ÉPISODE 66 - (partie 1/4)
De loin, Red observait l'homme qui vociférait ses directives. Il se demanda comment Dean s'y prenait pour être sur tous les fronts. Cela ressemblait un peu à travailler avec Will, la terreur en plus. Malgré son perfectionnisme, le créateur savait faire preuve d'indulgence lorsqu'on commettait quelques écarts, du moment que le résultat final répondait à ses exigences. Dean en était dépourvu.
Avec lui, on obéissait. Point. Même si on ne comprenait pas, même si on avait une vision différente de la sienne, on n'avait le droit d'argumenter qu'après avoir exécuté ses ordres. Là encore, il n'était pas question de le contredire. Étrangement, il ne coupait pas la parole, au début. Il laissait l'autre exposer son point de vue, défendre son avis, quitte à le valider d'un « on peut faire cela, oui ». La seconde suivante, il le démontait d'un impitoyable « mais si on te suit, il me sera impossible de faire ceci ».
Dean avait ce don horripilant de démontrer par « a + b » l'ineptie d'idées de prime abord intelligentes. Et le bougre ne s'embarrassait pas de tact pour épargner des egos. À la seconde proposition « géniale » mais incompatible avec l'avancement de son projet, il castrait son interlocuteur du droit à la parole, estimant qu'il limitait ainsi les pertes de temps.
Red était fasciné par sa capacité à appréhender la globalité du chantier. Il n'avançait pas par étape mais visualisait la finalité, de telle sorte qu'aucune directive n'était superflue, bien que certaines de ses indications paraissent très aléatoires. Discuter ses ordres pouvait sembler légitime, sur le moment, mais ç'avait surtout le chic pour l'irriter. Et un Dean irrité, personne n'aimait s'y frotter.
Ceci dit, prendre le risque de le contrarier, alors qu'on n'ignorait pas ce trait de caractère, dénotait d'une relative inconscience, songea Red. Il n'y avait que lui qui y prenait un certain plaisir, parce qu'il était lui. Quoi qu'il en soit, Dean maîtrisait son travail. En comparaison à sa première expérience au Saunes Town Dome, il était plus à l'aise ; son regard, plus évaluateur. Il gérait mieux la répartition des tâches. On se souvenait encore d'un homme qui avait viré la moitié du staff, excédé par « l'incompétence de bras cassés ».
Il n'empêche qu'il gagnerait à napper ses réponses d'un glaçage de tact. Mais au fond, il était fidèle à lui-même. On avalait la chose en serrant les dents, ou on sortait de table. Voilà deux jours qu'il servait ce plat aux techniciens backliners et aux équipes scénographes. Red entendit quelqu'un grommeler.
— Pour qui il se prend ? Je monte des scènes depuis des années. D'où qu'il me sort que mon incompétence est un boulet à sa cheville !?
Peut-être devait-il intervenir, pensa Red. Il ne voulait pas que son expérience du Sev'n club soit entachée de rancœur ou d'aigreur.
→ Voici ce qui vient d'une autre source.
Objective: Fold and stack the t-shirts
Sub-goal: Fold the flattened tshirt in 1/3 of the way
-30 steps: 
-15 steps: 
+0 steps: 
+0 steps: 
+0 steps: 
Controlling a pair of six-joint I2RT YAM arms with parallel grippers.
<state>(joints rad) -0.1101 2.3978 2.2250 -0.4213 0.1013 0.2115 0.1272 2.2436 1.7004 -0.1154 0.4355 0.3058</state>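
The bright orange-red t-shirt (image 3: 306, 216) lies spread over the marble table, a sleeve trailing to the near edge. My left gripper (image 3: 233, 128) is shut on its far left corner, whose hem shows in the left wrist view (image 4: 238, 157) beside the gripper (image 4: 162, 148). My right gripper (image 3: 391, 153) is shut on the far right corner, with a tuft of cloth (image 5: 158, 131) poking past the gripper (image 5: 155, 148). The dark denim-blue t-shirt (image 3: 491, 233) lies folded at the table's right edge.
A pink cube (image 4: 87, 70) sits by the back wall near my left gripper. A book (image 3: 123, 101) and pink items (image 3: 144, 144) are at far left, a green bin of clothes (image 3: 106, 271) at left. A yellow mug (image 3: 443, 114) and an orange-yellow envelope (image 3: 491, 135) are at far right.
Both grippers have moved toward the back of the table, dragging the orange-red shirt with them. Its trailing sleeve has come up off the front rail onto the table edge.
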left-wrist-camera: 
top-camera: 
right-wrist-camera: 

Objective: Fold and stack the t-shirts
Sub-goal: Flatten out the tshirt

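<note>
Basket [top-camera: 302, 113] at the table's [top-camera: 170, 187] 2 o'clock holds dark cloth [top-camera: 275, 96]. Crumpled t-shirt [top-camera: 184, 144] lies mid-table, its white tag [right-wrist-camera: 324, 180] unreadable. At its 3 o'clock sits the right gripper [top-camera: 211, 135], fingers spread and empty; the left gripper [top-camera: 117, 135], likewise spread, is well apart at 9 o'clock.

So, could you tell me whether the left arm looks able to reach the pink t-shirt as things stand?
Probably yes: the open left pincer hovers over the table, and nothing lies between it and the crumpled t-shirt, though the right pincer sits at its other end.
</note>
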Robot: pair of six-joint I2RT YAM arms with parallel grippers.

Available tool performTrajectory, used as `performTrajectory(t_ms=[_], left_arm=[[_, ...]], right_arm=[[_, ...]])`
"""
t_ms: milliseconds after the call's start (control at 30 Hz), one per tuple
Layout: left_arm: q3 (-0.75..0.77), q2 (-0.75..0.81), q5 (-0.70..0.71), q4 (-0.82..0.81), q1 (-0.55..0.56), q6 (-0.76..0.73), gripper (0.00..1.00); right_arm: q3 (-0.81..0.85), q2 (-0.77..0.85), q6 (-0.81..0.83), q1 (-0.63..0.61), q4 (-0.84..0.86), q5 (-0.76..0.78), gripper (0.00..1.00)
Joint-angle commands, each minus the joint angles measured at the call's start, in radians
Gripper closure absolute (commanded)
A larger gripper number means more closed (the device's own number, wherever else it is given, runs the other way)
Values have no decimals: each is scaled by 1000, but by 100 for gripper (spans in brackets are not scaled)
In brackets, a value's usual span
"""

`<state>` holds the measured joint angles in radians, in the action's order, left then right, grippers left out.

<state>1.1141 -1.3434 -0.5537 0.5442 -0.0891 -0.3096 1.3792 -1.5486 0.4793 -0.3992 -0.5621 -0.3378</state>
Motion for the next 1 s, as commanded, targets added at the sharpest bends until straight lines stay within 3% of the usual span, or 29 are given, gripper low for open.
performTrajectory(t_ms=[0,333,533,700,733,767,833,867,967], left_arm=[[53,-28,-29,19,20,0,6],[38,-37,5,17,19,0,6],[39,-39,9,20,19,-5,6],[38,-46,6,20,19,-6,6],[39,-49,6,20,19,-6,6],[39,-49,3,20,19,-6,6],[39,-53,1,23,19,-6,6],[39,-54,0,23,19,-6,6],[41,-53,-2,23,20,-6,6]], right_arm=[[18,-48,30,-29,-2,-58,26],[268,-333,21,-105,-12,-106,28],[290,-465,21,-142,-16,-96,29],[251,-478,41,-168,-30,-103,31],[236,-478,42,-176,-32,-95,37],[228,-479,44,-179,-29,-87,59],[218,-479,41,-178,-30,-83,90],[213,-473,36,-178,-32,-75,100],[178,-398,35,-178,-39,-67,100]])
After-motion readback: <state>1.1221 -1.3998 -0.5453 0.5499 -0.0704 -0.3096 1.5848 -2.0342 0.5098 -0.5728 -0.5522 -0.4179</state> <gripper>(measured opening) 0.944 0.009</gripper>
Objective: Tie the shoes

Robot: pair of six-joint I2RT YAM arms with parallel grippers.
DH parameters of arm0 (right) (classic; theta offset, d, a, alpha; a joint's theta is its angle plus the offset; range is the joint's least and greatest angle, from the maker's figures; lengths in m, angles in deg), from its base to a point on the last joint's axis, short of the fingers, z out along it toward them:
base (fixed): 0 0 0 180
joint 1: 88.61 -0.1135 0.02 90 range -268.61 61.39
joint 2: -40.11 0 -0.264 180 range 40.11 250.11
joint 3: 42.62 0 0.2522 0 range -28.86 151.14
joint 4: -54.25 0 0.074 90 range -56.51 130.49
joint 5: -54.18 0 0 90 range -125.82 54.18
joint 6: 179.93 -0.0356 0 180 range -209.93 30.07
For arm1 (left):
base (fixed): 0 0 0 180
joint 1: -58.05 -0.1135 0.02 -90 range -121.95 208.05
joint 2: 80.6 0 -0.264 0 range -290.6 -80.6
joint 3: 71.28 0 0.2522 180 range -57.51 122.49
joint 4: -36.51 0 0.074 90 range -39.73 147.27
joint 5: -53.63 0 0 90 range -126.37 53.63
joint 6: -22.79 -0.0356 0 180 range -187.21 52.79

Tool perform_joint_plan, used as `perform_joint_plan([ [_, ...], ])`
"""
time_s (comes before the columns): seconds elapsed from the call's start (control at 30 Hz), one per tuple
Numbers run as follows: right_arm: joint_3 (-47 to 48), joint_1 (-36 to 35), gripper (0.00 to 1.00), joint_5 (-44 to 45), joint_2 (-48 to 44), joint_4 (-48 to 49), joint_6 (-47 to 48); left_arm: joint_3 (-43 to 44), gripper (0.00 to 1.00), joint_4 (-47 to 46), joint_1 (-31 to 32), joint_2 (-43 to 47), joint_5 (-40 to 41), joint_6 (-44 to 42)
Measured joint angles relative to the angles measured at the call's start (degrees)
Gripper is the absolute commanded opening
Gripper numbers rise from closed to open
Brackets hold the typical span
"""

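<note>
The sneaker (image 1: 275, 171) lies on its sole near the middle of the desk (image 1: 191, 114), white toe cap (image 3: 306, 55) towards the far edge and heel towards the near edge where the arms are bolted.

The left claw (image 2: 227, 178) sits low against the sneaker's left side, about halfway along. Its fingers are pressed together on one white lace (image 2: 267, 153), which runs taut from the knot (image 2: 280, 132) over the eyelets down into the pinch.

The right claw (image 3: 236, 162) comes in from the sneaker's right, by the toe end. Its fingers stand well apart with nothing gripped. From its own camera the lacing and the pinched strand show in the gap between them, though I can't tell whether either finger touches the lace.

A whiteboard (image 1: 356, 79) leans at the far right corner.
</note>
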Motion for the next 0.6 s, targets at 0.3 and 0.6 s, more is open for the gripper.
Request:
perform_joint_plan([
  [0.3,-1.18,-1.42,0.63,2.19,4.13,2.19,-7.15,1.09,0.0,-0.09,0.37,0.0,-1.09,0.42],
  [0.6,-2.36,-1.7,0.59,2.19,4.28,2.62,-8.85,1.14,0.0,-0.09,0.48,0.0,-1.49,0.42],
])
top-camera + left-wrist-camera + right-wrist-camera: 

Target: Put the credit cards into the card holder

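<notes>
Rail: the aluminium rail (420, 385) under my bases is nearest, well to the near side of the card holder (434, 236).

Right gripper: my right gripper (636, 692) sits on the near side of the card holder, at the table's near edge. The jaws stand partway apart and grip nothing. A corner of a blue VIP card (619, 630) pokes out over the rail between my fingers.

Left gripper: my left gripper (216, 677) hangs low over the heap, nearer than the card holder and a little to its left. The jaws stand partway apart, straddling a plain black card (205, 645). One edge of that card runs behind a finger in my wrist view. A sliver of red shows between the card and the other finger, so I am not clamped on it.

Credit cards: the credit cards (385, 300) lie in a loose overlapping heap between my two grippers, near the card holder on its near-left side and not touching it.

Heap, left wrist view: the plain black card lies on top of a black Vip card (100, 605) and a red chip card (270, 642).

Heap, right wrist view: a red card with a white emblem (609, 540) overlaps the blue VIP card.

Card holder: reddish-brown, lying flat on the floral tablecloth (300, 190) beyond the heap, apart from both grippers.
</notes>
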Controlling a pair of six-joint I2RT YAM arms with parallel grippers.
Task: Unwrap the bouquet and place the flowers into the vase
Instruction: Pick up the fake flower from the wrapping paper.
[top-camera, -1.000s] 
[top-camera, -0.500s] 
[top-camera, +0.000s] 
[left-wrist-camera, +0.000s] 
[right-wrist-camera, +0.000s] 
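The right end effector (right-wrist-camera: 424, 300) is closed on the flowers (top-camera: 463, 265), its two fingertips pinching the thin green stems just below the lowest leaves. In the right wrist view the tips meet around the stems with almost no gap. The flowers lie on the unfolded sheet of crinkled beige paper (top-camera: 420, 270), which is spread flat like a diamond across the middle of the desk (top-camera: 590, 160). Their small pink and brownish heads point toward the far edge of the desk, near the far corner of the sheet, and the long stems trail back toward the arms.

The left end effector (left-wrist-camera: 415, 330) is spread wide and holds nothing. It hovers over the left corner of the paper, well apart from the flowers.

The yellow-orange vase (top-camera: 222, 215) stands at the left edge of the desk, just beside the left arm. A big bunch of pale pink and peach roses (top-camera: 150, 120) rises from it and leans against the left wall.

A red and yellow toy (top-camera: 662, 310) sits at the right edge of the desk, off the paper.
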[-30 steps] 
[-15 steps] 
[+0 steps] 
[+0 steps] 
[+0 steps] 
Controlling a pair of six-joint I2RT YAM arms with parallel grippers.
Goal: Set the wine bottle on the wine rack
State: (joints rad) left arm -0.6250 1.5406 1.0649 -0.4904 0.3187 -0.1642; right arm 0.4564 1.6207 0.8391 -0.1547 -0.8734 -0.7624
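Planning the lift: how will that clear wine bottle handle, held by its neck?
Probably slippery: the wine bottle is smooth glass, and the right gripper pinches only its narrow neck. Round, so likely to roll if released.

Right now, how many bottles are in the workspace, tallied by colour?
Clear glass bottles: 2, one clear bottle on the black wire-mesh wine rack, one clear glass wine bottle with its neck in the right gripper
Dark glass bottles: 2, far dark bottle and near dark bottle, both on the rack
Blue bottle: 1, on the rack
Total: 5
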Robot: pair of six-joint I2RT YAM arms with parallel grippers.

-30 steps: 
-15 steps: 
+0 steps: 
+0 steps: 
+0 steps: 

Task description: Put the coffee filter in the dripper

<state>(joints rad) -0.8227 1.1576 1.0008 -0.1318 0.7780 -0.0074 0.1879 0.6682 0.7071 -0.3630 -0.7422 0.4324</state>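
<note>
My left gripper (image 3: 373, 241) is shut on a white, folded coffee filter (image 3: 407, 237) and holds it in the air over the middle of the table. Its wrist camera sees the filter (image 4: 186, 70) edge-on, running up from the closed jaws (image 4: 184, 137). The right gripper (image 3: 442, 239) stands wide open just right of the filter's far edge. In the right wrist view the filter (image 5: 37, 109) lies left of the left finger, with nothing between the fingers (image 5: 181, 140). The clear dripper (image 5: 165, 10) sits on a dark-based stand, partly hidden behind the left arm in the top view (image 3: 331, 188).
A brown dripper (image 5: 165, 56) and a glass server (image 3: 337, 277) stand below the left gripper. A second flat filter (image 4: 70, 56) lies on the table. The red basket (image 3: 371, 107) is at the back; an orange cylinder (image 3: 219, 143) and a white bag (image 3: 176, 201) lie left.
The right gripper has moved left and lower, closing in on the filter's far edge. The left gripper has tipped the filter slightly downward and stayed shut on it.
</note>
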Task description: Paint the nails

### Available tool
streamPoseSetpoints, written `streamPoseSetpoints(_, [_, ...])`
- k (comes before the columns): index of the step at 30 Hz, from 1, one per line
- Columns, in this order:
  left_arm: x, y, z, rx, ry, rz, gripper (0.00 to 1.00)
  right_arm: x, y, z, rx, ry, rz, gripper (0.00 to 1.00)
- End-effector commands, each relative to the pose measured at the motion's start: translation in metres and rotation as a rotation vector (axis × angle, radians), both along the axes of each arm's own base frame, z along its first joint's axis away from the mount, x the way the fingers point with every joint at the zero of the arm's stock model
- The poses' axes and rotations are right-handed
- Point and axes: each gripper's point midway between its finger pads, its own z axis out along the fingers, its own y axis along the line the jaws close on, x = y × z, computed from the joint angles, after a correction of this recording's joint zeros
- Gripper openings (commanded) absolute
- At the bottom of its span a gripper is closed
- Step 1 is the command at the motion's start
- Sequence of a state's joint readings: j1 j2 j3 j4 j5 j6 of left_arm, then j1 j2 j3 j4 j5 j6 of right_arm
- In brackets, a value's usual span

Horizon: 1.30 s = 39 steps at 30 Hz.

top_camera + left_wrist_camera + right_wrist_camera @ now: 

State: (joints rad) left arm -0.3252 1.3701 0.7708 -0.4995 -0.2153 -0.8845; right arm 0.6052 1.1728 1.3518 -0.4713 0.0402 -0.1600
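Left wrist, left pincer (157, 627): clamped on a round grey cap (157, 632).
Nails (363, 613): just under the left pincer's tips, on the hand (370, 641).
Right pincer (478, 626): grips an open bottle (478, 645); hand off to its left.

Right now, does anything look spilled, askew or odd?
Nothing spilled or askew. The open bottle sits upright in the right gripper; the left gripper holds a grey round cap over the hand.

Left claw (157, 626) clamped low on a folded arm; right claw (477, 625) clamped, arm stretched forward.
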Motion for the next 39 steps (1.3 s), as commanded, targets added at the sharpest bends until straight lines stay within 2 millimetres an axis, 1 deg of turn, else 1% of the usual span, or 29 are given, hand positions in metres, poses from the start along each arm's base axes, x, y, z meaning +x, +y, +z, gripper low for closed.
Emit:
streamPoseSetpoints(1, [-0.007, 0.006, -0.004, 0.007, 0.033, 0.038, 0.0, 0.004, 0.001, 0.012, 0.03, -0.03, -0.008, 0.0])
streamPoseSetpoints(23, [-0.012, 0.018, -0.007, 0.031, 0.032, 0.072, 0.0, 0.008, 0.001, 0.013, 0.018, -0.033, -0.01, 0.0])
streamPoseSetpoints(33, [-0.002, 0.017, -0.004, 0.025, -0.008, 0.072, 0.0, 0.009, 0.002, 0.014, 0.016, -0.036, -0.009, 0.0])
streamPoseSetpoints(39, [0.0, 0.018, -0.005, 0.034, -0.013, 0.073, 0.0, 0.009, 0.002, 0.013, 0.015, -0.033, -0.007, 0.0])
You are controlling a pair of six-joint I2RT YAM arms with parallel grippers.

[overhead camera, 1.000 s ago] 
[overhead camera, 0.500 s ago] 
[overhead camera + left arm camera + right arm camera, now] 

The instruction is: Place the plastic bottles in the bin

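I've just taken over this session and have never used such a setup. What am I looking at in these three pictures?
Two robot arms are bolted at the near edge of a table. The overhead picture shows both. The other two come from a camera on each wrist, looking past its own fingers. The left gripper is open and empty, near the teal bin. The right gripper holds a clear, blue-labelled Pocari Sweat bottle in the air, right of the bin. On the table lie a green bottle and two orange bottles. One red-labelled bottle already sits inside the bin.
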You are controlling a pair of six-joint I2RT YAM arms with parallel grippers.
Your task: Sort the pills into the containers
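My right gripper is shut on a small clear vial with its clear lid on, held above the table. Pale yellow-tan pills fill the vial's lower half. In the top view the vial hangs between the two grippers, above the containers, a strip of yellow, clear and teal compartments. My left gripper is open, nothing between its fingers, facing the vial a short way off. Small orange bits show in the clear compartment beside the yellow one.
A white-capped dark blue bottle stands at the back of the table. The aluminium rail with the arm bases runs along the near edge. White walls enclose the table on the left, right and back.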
Aujourd'hui, en particulier, il aspirait au fun, à la bonne humeur générale. Dean allait diluer son vin. Il le fallait, sinon... Ne pas y penser.
— Ça avance bien ?
La réponse de Dean fut un parangon de laconisme.
— Ça avance.
Red insista :
— Bien ou pas ?
Dean soupira :
— Andy, je travaille.
— Raison pour laquelle je joue les inspecteurs de travaux en cours. C'est ma scène, je veux m'y sentir chez moi.
Dean le dévisagea. Il occultait parfois qu'il ne l'impressionnait guère. Il consentit à développer.
— Ça avance bien.
Le chanteur observa néanmoins que ça râlait de tous côtés. Il s'impatienta.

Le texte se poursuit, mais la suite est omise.